• [What you should do] When you copy the entries, keep every word exactly as it stands.

• [Dataset records]
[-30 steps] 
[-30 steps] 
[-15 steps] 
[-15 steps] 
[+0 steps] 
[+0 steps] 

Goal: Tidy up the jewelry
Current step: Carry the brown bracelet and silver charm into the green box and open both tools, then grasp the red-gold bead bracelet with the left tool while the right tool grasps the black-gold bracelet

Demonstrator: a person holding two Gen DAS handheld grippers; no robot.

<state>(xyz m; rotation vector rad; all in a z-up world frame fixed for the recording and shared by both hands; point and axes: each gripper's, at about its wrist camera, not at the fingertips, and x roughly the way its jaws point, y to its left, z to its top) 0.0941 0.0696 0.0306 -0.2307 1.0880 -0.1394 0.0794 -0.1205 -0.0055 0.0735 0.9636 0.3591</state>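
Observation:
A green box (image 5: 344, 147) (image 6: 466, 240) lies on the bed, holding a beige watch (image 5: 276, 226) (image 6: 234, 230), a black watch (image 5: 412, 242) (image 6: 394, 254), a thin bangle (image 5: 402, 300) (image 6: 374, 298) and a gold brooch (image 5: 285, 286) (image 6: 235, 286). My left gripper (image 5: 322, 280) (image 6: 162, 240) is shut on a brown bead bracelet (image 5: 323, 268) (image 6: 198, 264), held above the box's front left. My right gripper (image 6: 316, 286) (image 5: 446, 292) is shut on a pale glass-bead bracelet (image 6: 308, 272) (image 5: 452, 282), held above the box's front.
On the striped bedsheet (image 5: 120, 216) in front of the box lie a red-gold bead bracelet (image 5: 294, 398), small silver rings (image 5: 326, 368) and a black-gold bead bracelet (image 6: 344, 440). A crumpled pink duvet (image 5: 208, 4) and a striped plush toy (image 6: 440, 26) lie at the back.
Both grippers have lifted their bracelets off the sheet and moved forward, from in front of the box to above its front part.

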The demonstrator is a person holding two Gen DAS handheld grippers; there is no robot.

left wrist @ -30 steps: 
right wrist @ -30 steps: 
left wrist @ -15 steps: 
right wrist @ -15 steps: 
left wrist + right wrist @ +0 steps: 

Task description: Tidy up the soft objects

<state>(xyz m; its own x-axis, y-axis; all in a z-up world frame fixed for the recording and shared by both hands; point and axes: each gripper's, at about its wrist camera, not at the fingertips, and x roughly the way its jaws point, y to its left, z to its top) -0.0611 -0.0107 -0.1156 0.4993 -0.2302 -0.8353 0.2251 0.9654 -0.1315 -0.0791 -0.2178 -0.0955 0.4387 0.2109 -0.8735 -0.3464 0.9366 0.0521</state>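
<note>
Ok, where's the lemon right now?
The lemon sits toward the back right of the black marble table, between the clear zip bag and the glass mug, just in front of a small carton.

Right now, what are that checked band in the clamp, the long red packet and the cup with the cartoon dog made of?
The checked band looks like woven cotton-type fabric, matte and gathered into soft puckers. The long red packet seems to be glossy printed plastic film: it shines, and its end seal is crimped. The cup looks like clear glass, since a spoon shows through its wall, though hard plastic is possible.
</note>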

• [Result of this exercise]
[-30 steps] 
[-30 steps] 
[-15 steps] 
[-15 steps] 
[+0 steps] 
[+0 steps] 

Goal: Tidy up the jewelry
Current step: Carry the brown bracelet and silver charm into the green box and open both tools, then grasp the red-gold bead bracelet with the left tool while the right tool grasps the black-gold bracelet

Demonstrator: a person holding two Gen DAS handheld grippers; no robot.

<state>(xyz m; rotation vector rad; all in a z-up world frame fixed for the recording and shared by both hands; point and axes: each gripper's, at about its wrist camera, not at the fingertips, and x roughly the way its jaws point, y to its left, z to its top) 0.0941 0.0696 0.0306 -0.2307 1.0880 -0.1394 0.0794 -0.1205 -0.0055 0.0735 0.9636 0.3591</state>
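Observation:
A green box (image 5: 344, 147) (image 6: 466, 240) lies on the bed, holding a beige watch (image 5: 276, 226) (image 6: 234, 230), a black watch (image 5: 412, 242) (image 6: 394, 254), a thin bangle (image 5: 402, 300) (image 6: 374, 298) and a gold brooch (image 5: 285, 286) (image 6: 235, 286). My left gripper (image 5: 322, 280) (image 6: 162, 240) is shut on a brown bead bracelet (image 5: 323, 268) (image 6: 198, 264), held above the box's front left. My right gripper (image 6: 316, 286) (image 5: 446, 292) is shut on a pale glass-bead bracelet (image 6: 308, 272) (image 5: 452, 282), held above the box's front.
On the striped bedsheet (image 5: 120, 216) in front of the box lie a red-gold bead bracelet (image 5: 294, 398), small silver rings (image 5: 326, 368) and a black-gold bead bracelet (image 6: 344, 440). A crumpled pink duvet (image 5: 208, 4) and a striped plush toy (image 6: 440, 26) lie at the back.
Both grippers have lifted their bracelets off the sheet and moved forward, from in front of the box to above its front part.
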
The demonstrator is a person holding two Gen DAS handheld grippers; there is no robot.

left wrist @ -30 steps: 
right wrist @ -30 steps: 
left wrist @ -15 steps: 
right wrist @ -15 steps: 
left wrist + right wrist @ +0 steps: 

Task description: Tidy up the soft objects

<state>(xyz m; its own x-axis, y-axis; all in a z-up world frame fixed for the recording and shared by both hands; point and axes: each gripper's, at about its wrist camera, not at the fingertips, and x roughly the way its jaws point, y to its left, z to its top) -0.0611 -0.0107 -0.1156 0.4993 -0.2302 -0.8353 0.2251 0.9654 -0.1315 -0.0791 -0.2178 -0.0955 0.4387 0.2109 -0.8735 -0.3464 0.9366 0.0521</state>
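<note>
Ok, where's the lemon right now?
The lemon sits toward the back right of the black marble table, between the clear zip bag and the glass mug, just in front of a small carton.

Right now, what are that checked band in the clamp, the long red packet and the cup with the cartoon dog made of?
The checked band looks like woven cotton-type fabric, matte and gathered into soft puckers. The long red packet seems to be glossy printed plastic film: it shines, and its end seal is crimped. The cup looks like clear glass, since a spoon shows through its wall, though hard plastic is possible.
</note>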

The required output has now been supplied.